ABOUT THIS TASK
Transcribe exactly the portion of the listing below that runs from the line containing "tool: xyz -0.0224" through its last line.

EXERCISE DATA
- - - -

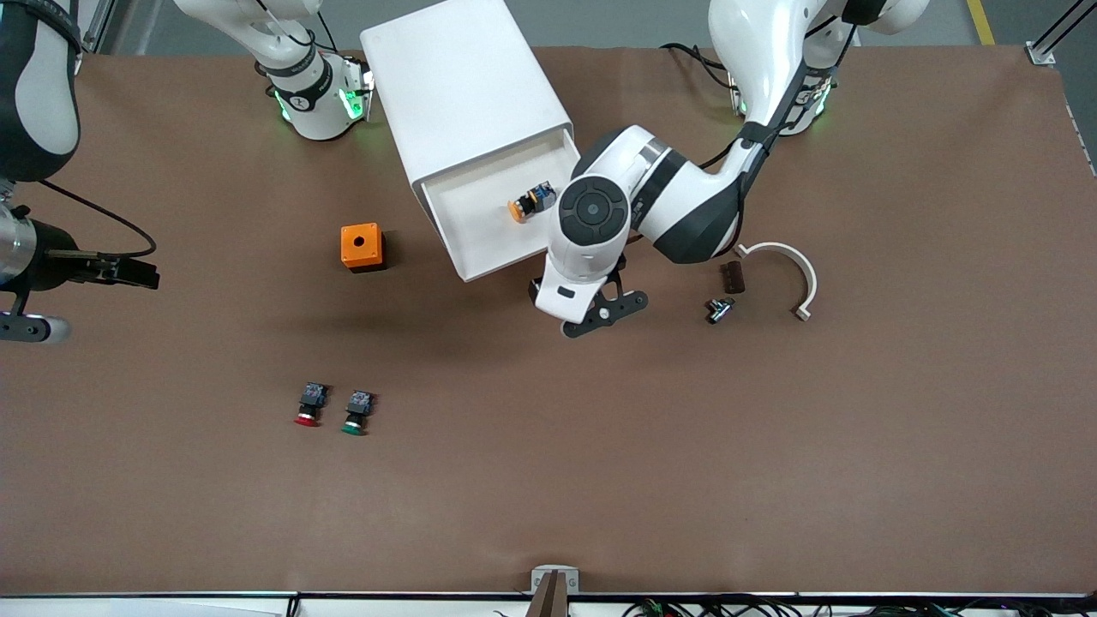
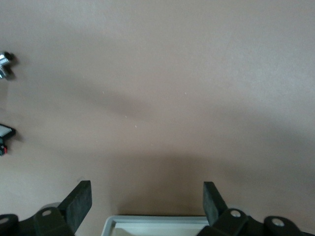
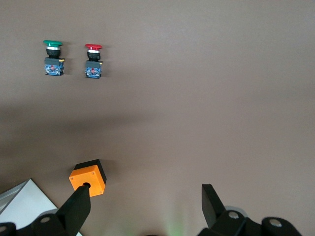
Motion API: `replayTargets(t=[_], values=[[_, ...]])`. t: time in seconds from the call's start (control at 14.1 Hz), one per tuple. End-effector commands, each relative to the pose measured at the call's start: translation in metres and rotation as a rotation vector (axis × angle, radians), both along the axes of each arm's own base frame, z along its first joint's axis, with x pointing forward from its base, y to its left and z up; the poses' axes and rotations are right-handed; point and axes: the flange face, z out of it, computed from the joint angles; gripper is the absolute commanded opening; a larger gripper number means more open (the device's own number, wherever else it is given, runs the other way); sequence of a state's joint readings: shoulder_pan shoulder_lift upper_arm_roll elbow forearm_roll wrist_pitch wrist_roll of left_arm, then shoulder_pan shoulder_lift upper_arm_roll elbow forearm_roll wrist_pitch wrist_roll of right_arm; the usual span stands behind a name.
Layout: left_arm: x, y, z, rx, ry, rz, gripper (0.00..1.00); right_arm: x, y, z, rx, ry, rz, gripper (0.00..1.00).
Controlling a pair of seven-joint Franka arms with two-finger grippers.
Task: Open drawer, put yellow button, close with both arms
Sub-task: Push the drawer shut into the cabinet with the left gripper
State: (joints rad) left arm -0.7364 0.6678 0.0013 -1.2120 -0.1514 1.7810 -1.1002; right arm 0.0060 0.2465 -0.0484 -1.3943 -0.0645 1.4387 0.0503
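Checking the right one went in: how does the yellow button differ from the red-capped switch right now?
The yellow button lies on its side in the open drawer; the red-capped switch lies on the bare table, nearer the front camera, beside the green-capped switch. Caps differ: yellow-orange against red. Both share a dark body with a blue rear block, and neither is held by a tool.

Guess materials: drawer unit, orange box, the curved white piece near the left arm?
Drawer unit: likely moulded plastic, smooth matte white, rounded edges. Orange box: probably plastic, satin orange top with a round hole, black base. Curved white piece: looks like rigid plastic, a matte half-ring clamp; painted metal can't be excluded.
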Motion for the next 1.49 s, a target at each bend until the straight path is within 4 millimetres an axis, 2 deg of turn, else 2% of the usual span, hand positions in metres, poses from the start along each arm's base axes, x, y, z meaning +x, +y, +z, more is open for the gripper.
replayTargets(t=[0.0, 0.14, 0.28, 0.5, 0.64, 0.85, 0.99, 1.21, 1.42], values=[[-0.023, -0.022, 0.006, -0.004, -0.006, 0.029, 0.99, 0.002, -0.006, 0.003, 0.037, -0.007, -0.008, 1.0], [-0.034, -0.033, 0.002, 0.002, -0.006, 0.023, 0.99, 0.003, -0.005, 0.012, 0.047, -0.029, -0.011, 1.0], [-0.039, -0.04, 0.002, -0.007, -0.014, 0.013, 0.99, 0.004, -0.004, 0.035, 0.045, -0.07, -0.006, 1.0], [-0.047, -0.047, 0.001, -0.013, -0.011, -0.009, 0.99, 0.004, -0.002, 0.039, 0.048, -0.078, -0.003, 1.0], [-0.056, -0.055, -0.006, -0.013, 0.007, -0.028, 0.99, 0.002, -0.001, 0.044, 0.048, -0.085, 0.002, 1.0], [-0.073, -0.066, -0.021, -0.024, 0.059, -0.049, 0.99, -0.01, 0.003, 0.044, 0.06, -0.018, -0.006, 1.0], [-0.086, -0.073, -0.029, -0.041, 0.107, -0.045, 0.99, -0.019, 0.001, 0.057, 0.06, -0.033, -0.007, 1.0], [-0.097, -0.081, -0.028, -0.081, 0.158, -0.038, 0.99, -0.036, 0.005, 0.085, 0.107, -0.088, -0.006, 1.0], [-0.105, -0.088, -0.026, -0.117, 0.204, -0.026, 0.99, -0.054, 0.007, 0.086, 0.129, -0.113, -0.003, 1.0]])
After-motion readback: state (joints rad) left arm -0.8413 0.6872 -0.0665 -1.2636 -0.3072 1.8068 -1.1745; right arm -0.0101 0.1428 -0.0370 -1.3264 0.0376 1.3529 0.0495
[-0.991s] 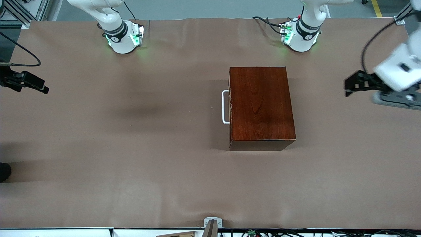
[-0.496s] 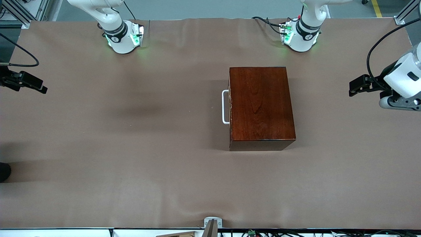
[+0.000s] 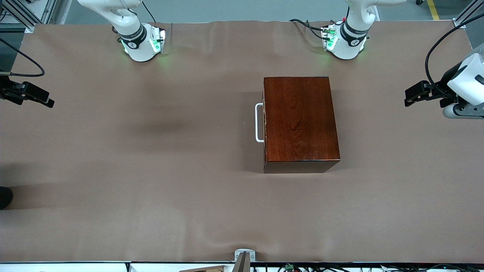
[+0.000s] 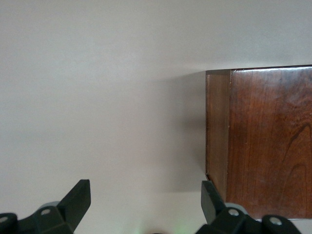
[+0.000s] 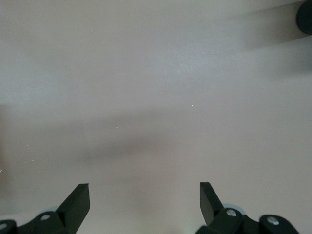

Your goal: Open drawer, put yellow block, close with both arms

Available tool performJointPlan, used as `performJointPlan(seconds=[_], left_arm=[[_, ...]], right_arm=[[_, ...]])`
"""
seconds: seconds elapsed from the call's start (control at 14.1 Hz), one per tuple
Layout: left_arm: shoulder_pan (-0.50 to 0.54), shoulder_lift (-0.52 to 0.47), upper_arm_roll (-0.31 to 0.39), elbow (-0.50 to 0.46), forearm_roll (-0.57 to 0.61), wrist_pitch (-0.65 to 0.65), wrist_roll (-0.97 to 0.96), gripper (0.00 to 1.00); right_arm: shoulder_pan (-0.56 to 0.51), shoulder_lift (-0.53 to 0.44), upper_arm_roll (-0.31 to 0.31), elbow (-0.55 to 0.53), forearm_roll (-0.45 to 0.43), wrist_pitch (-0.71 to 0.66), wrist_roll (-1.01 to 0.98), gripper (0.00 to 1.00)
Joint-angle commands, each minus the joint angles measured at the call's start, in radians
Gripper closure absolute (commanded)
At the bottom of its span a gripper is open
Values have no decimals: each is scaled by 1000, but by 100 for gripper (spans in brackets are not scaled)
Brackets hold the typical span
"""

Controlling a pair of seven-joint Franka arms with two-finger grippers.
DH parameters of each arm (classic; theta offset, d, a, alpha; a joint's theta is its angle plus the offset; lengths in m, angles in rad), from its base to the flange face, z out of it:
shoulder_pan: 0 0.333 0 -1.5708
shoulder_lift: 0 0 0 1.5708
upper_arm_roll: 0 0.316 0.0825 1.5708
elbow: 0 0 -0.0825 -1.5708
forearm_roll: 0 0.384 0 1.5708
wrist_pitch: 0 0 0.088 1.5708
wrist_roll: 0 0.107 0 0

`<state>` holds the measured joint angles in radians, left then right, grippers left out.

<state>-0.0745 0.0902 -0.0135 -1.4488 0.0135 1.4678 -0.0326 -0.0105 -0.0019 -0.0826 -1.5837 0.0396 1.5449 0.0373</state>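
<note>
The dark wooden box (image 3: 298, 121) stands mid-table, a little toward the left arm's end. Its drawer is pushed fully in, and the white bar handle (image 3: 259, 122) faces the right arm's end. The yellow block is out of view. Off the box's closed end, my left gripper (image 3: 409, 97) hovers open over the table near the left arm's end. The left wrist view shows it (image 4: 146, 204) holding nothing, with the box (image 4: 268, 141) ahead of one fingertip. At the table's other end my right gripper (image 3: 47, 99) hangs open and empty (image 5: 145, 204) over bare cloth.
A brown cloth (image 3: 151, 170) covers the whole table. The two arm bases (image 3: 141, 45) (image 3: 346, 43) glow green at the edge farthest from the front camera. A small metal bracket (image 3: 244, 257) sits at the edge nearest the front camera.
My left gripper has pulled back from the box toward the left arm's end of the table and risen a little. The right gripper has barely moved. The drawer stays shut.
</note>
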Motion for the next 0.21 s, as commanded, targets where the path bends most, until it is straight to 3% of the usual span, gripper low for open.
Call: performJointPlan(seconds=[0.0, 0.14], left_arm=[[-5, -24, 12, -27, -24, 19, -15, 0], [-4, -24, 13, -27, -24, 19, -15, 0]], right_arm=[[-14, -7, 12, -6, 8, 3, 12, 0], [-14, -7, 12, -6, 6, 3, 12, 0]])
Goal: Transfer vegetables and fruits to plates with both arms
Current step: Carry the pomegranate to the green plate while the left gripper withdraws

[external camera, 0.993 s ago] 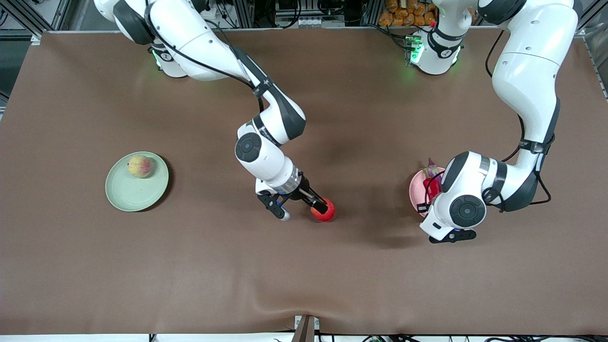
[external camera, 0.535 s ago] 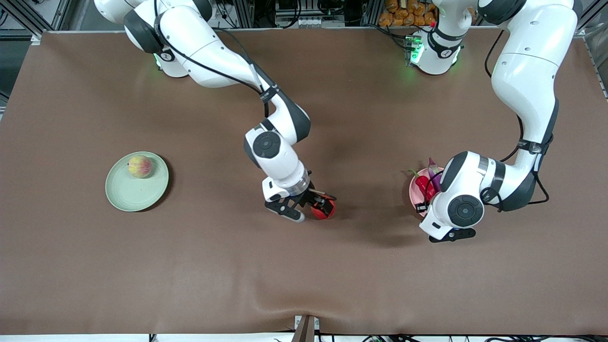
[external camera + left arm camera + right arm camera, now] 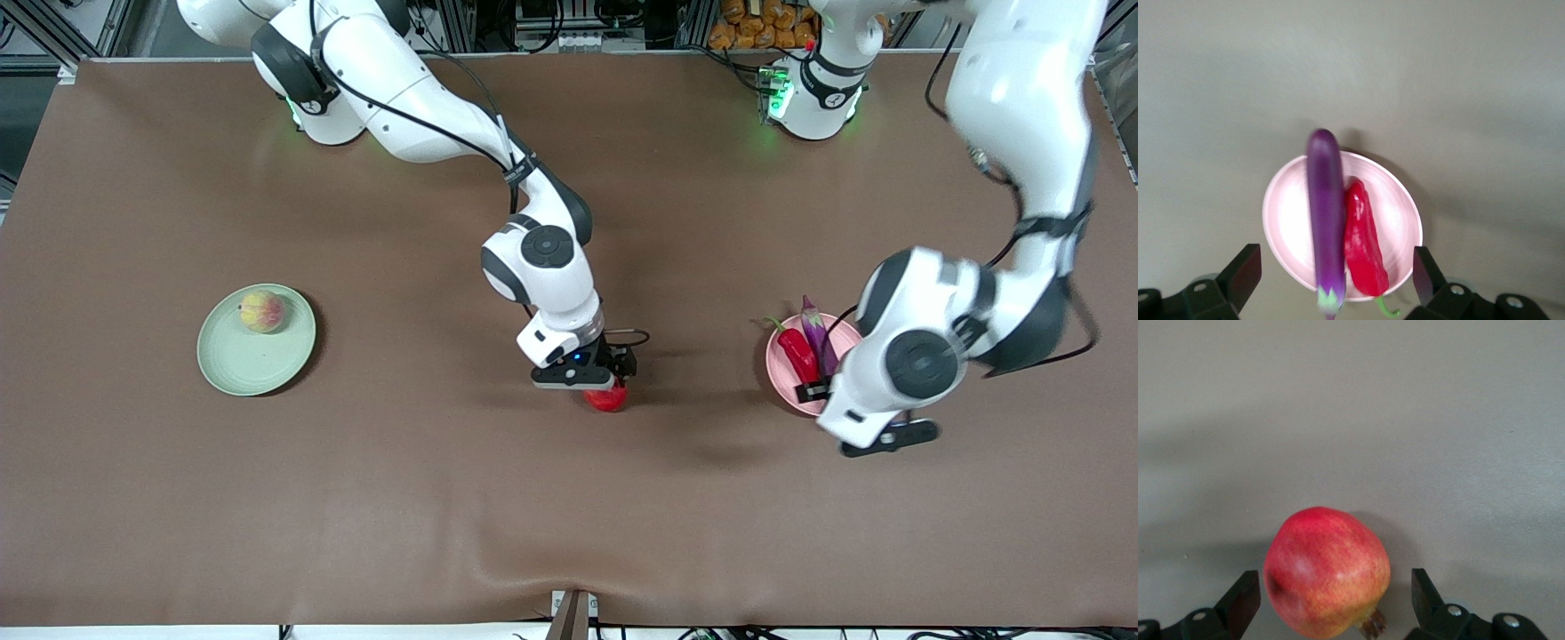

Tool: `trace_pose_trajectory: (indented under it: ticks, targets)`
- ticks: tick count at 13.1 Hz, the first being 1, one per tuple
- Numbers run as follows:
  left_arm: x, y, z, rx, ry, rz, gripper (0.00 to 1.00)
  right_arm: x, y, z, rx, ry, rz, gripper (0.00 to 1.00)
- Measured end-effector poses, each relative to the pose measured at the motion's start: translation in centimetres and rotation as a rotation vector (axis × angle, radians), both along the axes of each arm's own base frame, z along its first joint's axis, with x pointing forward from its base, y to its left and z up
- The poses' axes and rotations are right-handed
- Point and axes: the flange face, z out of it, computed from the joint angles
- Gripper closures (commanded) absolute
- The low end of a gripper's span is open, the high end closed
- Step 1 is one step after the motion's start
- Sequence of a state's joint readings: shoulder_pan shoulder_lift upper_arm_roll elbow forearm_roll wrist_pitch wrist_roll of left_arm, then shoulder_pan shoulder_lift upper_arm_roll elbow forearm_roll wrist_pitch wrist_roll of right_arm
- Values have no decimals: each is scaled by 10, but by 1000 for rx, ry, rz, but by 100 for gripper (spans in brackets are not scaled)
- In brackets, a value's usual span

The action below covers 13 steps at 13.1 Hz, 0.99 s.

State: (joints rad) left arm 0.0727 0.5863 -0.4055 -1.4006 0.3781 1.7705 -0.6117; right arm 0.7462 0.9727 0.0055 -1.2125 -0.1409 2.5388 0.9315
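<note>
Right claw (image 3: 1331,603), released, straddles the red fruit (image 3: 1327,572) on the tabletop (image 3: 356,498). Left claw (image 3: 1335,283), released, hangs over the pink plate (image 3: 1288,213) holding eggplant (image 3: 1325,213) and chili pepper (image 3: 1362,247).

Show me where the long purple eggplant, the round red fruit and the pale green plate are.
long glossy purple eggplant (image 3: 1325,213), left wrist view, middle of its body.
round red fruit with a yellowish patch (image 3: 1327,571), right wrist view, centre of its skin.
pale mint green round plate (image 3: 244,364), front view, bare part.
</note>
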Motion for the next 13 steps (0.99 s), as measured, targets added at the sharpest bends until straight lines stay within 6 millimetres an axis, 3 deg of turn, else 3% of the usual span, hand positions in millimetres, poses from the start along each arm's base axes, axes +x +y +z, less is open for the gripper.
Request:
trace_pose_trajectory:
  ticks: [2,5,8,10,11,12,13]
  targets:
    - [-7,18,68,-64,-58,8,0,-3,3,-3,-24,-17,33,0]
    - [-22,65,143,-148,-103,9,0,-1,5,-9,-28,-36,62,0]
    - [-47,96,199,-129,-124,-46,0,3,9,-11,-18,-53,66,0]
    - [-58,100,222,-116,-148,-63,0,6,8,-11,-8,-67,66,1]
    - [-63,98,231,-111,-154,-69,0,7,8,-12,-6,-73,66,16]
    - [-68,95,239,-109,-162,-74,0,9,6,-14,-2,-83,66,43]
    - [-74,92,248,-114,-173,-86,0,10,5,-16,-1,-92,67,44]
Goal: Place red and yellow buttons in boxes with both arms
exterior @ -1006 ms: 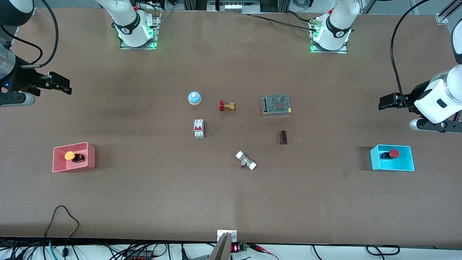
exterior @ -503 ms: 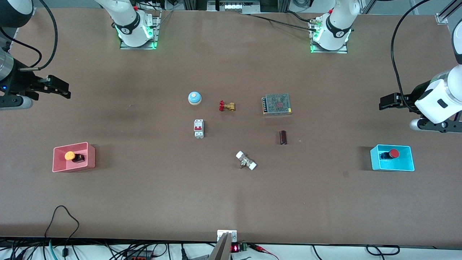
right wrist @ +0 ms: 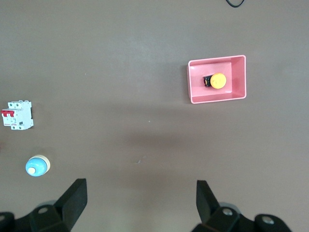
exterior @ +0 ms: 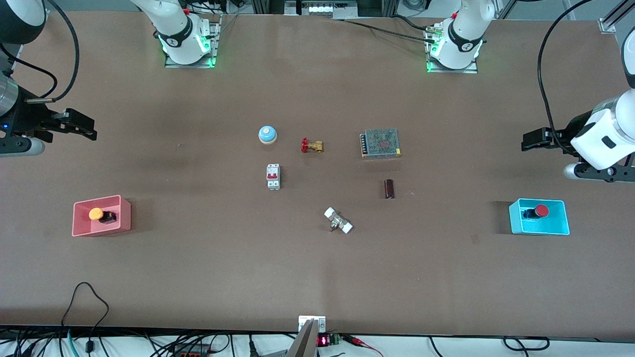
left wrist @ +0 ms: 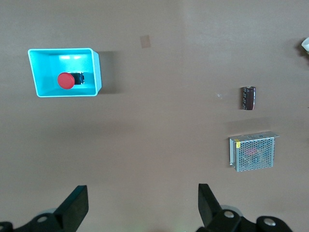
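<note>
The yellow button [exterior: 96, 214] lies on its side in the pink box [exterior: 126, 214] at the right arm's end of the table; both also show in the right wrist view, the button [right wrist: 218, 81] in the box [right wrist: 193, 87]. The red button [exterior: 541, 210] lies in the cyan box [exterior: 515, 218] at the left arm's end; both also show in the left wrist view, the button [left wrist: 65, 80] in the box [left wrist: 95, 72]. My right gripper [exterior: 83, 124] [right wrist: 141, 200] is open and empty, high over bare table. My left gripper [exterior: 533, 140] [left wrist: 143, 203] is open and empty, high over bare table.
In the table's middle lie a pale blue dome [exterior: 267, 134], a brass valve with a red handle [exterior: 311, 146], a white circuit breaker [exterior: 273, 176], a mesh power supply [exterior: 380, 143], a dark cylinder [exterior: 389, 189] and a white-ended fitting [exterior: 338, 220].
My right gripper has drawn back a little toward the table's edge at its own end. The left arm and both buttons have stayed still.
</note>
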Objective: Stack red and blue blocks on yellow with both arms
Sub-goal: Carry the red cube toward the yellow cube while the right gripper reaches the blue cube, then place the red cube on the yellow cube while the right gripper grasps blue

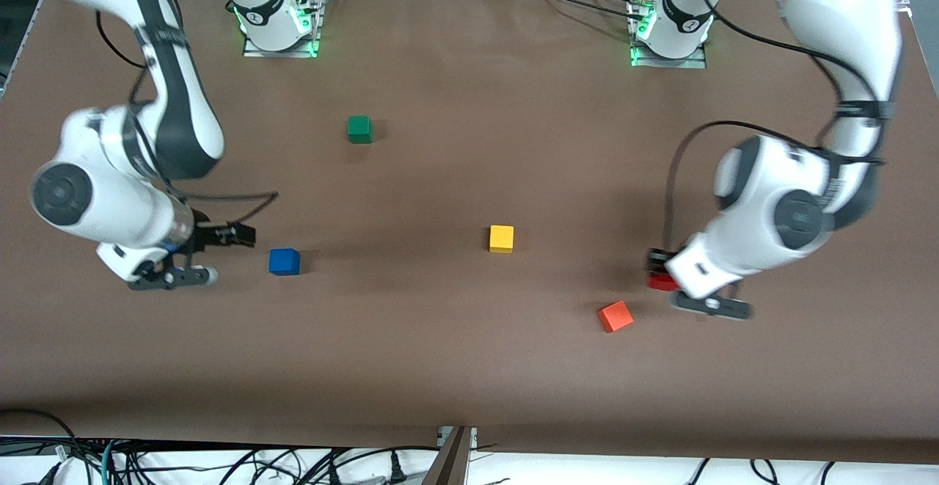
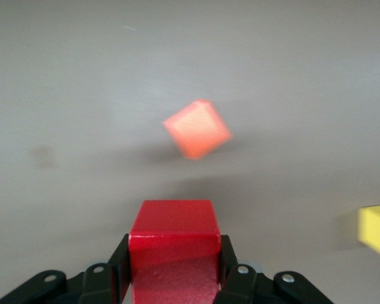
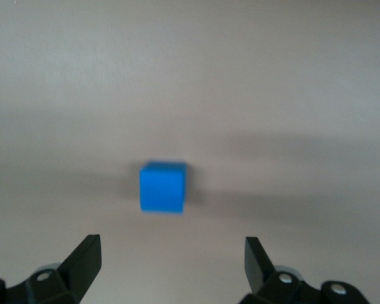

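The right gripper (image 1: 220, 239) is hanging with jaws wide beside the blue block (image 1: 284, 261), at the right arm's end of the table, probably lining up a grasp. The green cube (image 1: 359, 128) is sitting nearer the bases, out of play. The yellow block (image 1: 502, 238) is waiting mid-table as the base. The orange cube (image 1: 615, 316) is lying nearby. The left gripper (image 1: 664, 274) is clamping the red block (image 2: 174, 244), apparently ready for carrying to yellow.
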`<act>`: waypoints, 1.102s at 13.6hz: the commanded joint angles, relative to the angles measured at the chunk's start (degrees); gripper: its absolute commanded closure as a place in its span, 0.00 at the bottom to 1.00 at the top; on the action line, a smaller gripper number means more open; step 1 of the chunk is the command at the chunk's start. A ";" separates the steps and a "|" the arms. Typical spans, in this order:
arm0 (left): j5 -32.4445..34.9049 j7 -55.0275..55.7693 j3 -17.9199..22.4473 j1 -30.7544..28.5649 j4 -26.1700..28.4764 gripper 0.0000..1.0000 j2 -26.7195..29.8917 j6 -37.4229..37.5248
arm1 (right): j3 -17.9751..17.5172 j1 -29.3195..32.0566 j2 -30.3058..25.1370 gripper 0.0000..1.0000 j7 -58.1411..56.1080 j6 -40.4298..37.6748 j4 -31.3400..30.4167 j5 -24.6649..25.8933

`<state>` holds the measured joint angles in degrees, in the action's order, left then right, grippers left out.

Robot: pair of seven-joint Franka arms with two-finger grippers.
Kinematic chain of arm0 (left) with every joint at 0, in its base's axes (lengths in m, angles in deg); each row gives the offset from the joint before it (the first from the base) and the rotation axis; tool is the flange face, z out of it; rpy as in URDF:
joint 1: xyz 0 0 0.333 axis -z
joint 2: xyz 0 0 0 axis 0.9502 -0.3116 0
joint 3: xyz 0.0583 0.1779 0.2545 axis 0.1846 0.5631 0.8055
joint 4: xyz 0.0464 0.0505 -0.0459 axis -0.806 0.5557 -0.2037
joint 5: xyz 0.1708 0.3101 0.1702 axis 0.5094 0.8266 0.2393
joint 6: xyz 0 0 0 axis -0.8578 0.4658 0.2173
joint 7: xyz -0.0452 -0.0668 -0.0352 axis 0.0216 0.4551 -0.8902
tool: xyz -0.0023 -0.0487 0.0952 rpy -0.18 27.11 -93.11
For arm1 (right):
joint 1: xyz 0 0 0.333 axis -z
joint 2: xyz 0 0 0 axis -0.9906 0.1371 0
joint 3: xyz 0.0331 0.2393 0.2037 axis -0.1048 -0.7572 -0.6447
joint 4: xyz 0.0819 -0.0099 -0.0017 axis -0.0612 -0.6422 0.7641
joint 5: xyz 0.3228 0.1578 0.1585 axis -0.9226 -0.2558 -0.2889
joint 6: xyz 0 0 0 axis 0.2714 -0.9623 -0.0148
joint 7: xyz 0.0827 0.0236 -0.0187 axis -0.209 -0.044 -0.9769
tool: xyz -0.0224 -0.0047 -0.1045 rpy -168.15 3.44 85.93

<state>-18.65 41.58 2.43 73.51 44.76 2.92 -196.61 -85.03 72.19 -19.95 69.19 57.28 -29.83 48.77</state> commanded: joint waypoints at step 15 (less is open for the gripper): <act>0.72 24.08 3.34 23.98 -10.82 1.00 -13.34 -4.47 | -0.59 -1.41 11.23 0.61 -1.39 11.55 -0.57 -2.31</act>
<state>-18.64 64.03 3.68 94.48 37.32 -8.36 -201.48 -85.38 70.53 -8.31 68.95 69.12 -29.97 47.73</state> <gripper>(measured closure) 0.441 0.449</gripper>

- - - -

ANSWER FOR THIS EXERCISE
tool: xyz -0.0224 -0.0047 -0.1045 rpy -168.15 3.44 85.93

<state>-18.65 41.58 2.43 73.51 44.76 2.92 -196.61 -85.03 72.19 -19.95 69.19 57.28 -29.83 48.77</state> commanded: joint waypoints at step 15 (less is open for the gripper): <act>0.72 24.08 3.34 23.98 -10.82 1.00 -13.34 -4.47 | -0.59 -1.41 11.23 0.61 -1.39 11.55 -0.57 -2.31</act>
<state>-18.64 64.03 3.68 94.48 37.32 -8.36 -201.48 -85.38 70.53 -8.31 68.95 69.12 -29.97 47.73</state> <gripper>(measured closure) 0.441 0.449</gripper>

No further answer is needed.